[ACTIVITY] Give every entry again, unchanged, and leave its images out.

Start of Block

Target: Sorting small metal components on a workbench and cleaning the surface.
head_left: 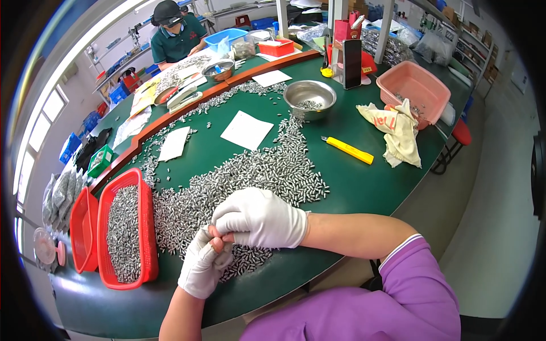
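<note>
Both hands wear white gloves with some bare fingertips. My left hand (pixel 200 264) and my right hand (pixel 261 219) meet over the near side of a large pile of small silvery metal pins (pixel 267 173). Thumbs and fingers are pinched together where they touch. Anything held there is too small or hidden to make out. Loose pins spread under and around both hands on the green tabletop (pixel 335 187). Left of my left hand stands a red plastic basket (pixel 149 238) filled with the same pins.
A second red basket (pixel 79 244) adjoins the first. Beyond the pile are white paper sheets (pixel 247 129) and a steel bowl (pixel 310 94) with some pins. To the right lie a yellow utility knife (pixel 350 150), a cloth (pixel 401 136) and a pink basin (pixel 418 85). A co-worker (pixel 173 37) sits across.
</note>
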`<state>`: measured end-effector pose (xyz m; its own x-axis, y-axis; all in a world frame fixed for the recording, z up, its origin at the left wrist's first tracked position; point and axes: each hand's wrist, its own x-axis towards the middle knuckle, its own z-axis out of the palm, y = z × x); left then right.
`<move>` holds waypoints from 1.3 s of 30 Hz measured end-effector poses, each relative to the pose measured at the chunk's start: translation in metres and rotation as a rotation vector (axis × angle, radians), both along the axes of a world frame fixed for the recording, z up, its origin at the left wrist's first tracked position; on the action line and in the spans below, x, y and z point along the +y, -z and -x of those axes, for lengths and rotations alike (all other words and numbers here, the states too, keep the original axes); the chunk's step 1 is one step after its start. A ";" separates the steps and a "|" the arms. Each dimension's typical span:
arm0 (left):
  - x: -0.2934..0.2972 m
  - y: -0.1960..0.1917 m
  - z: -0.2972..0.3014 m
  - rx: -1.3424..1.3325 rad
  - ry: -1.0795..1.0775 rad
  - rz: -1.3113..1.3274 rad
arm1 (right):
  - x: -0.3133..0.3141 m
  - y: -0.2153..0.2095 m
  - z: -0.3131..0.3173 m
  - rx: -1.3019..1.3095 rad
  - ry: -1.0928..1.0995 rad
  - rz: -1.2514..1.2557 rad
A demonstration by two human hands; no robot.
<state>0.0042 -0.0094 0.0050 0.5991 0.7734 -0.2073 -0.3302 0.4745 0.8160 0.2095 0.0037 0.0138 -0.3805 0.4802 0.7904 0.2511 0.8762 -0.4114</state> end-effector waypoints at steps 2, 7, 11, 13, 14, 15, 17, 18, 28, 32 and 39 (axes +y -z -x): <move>0.000 0.001 -0.001 0.002 0.001 -0.010 | 0.000 -0.001 -0.002 -0.004 -0.016 0.018; -0.006 -0.004 0.002 0.008 -0.013 -0.008 | 0.000 0.001 0.005 0.023 -0.067 0.132; 0.001 -0.009 -0.007 -0.008 0.055 -0.022 | 0.004 0.009 0.000 0.041 -0.040 0.244; 0.005 -0.007 -0.006 -0.061 0.101 -0.019 | 0.006 0.007 -0.001 0.074 -0.086 0.295; 0.006 -0.007 -0.005 -0.087 0.108 0.000 | 0.007 0.010 0.000 0.071 -0.076 0.301; 0.005 -0.006 -0.003 -0.092 0.072 0.066 | 0.007 0.012 0.001 0.067 -0.077 0.304; 0.006 -0.001 0.001 -0.139 0.094 0.097 | 0.007 0.010 0.002 0.063 -0.060 0.298; 0.006 0.002 0.004 -0.136 0.105 0.077 | 0.007 0.010 0.004 0.064 -0.061 0.301; 0.005 0.000 0.000 -0.058 0.105 0.028 | 0.005 0.002 0.000 -0.023 0.043 0.139; 0.004 -0.003 -0.004 -0.055 0.028 -0.002 | 0.015 -0.013 -0.022 -0.024 0.377 -0.011; 0.003 0.004 0.002 -0.077 0.039 -0.064 | -0.025 -0.029 -0.131 -0.448 1.098 0.253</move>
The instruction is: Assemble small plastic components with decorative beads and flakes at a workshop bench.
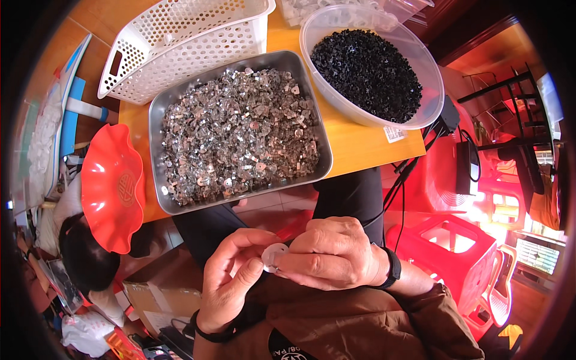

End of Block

[ANSWER BOX]
Target: Sorting small metal components on a workbench and cleaning the surface.
head_left: 
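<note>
Both hands wear white gloves with some bare fingertips. My left hand (pixel 200 264) and my right hand (pixel 261 219) meet over the near side of a large pile of small silvery metal pins (pixel 267 173). Thumbs and fingers are pinched together where they touch. Anything held there is too small or hidden to make out. Loose pins spread under and around both hands on the green tabletop (pixel 335 187). Left of my left hand stands a red plastic basket (pixel 149 238) filled with the same pins.
A second red basket (pixel 79 244) adjoins the first. Beyond the pile are white paper sheets (pixel 247 129) and a steel bowl (pixel 310 94) with some pins. To the right lie a yellow utility knife (pixel 350 150), a cloth (pixel 401 136) and a pink basin (pixel 418 85). A co-worker (pixel 173 37) sits across.
</note>
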`<state>`: measured end-effector pose (xyz m; its own x-axis, y-axis; all in a world frame fixed for the recording, z up, its origin at the left wrist's first tracked position; point and axes: each hand's wrist, its own x-axis towards the middle knuckle, its own z-axis out of the palm, y = z × x); left then right.
`<move>` holds waypoints from 1.3 s of 30 Hz measured end-effector poses, each relative to the pose measured at the chunk's start: translation in metres and rotation as a rotation vector (axis × angle, radians), both along the axes of a world frame fixed for the recording, z up, its origin at the left wrist's first tracked position; on the action line and in the spans below, x, y and z point along the +y, -z and -x of those axes, for lengths and rotations alike (all other words and numbers here, the states too, keep the original axes); the chunk's step 1 is one step after its start. A ";" separates the steps and a "|" the arms. Each dimension's typical span:
arm0 (left):
  - x: -0.2934..0.2972 m
  - y: -0.1960..0.1917 m
  - z: -0.2972..0.3014 m
  - rx: -1.3424..1.3325 rad
  - ry: -1.0795..1.0775 rad
  - rz: -1.3113..1.3274 rad
arm1 (right):
  - x: -0.3133..0.3141 m
  - y: -0.2153..0.2095 m
  - z: -0.3131..0.3173 m
  - rx: -1.3019..1.3095 rad
  - ry: -1.0928..1.0995 rad
  - rz: -1.2514..1.2557 rad
A demonstration by two human hands; no robot.
<state>0.0042 -0.0094 0.0050 0.5991 0.7734 -0.2073 -0.3302 0.4745 0.8160 0.2095 0.0037 0.0138 -0.3805 0.4802 0.7904 0.2511 0.8762 -0.4114</state> end-effector waypoints at steps 2, 7, 11, 13, 14, 15, 17, 18, 28, 32 and 39 (axes +y -z -x): <move>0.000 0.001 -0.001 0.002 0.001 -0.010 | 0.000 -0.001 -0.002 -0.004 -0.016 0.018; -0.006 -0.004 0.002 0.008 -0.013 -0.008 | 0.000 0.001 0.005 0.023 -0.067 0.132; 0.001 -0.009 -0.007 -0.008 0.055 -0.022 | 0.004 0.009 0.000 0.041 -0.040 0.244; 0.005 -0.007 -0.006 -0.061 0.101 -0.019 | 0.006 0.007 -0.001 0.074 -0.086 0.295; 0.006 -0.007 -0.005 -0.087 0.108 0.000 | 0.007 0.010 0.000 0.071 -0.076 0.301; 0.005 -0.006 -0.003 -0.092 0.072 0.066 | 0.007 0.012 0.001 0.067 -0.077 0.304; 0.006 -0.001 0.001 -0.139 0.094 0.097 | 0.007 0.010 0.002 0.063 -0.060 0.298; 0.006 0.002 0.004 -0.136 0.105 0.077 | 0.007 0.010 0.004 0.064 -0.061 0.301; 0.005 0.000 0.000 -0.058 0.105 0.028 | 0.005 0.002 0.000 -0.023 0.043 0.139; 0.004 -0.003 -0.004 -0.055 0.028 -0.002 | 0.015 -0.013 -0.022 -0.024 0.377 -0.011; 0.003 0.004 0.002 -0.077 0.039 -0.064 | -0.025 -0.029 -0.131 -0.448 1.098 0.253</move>
The instruction is: Assemble small plastic components with decorative beads and flakes at a workshop bench.

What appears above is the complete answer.